Few studies have reported NEOs through milk analysis despite the importance of milk as a food. Adelantado et al., reported an ionic-based ultrasound-assisted dual magnetic nanocellulose microextraction method followed by HPLC–DAD–MS in milk samples [18]. The LOQ range of the six NEOs was 20–60 μg/kg. Seccia et al. developed an SPE technique with Chem Elut cartridges followed by HPLC–DAD for determination of the levels of four NEOs in bovine milk [14]. The LOQ range of the four NEOs was 10–40 μg/kg. Fedrizzi et al. reported a similar pretreatment method that used Chem Elut SPE cartridges, but analysis was conducted through HPLC–MS/MS [13]. The LOQ of five NEOs was 1 μg/kg in sheep and cow milk samples. Liu et al. reported SPE with HLB cartridges followed by UPLC–MS/MS, and the LOQ range of the seven NEOs was 0.37–2.0 μg/kg in milk samples [10]. Kamel et al. and Aguilera-Luiz et al. et al. developed SPE with C18 cartridges followed by UHPLC–MS/MS for analysis of the levels of five and four NEOs in milk samples [15,16]. The LODs of the NEOs ranged from 0.01 and 0.05 μg/kg. Anand et al. reported a QuEChERS method followed by HPLC–MS/MS, and the LOQ range of the four NEOs was 1.0–2.0 μg/kg in human milk [19]. Lachat and Glauser proposed a very sensitive UHPLC–MS/MS method with an LOQ of ≤10 ng/L for determination of the levels of five NEOs in milk [17]. Compared with the aforementioned techniques, this study established a simple, fast, efficient and low cost liquid-liquid extraction–UHPLC–MS/MS method with satisfactory results for MRL in milk. The method developed shows satisfactory validation parameters in linearity, low LOD, accuracy and precision and fits for the simultaneous determination of seven NEOs in milk samples.
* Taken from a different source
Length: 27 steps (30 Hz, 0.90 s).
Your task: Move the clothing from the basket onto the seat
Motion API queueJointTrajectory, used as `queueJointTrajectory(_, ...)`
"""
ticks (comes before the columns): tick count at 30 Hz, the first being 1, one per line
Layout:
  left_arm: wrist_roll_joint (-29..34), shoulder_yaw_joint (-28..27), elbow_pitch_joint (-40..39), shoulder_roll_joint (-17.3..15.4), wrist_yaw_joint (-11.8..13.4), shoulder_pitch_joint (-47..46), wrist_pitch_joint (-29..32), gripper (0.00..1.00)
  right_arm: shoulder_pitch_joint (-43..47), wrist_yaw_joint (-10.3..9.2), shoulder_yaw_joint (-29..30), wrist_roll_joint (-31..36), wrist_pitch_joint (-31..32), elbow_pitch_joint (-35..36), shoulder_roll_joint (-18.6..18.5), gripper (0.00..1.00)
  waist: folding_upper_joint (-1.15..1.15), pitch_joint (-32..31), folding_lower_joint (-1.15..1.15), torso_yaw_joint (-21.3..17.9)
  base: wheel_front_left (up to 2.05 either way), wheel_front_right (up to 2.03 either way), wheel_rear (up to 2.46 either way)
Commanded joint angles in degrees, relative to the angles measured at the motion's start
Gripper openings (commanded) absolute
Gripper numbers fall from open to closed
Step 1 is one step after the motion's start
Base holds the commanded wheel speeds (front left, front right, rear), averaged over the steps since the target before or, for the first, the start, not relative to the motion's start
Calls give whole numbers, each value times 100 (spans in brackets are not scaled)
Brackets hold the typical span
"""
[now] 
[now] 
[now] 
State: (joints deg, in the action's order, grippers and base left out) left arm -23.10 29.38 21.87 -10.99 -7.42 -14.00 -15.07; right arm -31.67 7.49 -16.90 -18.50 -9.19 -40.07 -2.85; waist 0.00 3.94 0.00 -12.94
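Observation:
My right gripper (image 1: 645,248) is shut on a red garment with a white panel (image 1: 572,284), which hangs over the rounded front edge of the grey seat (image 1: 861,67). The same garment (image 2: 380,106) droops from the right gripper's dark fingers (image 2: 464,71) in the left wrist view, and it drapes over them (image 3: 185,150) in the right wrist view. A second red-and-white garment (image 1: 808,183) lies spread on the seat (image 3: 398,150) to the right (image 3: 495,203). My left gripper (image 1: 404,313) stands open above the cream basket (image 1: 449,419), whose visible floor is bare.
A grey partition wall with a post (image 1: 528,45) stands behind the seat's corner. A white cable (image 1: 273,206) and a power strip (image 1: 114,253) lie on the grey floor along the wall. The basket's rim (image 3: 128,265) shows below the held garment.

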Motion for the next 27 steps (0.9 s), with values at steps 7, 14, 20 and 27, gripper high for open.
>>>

The presence of NEOs in breast milk has received increasing interest since human milk is the main nutrition for infants and reveals neonatal exposure. As our knowledge, limited data are available on the NEO residues in breast-milk [17,19]. Exposure of the neonates to NEOs appears to be important, because NEOs are neurotoxicants and may cause neurotoxicity caused by ACE and IMI [8,22]. Future studies are needed to monitor milk levels in breastfeeding women and to study potential risk for NEOs of newborns through milk consumption.

4. Conclusions

In conclusion, this study demonstrated that UHPLC–MS/MS method offers several advantages, including simple preparation, excellent accuracy, and excellent specificity. The proposed simple and fast method is suitable for routine analysis of NEO residues in milk samples and can be helpful for biomonitoring exposure to NEOs in human breast milk.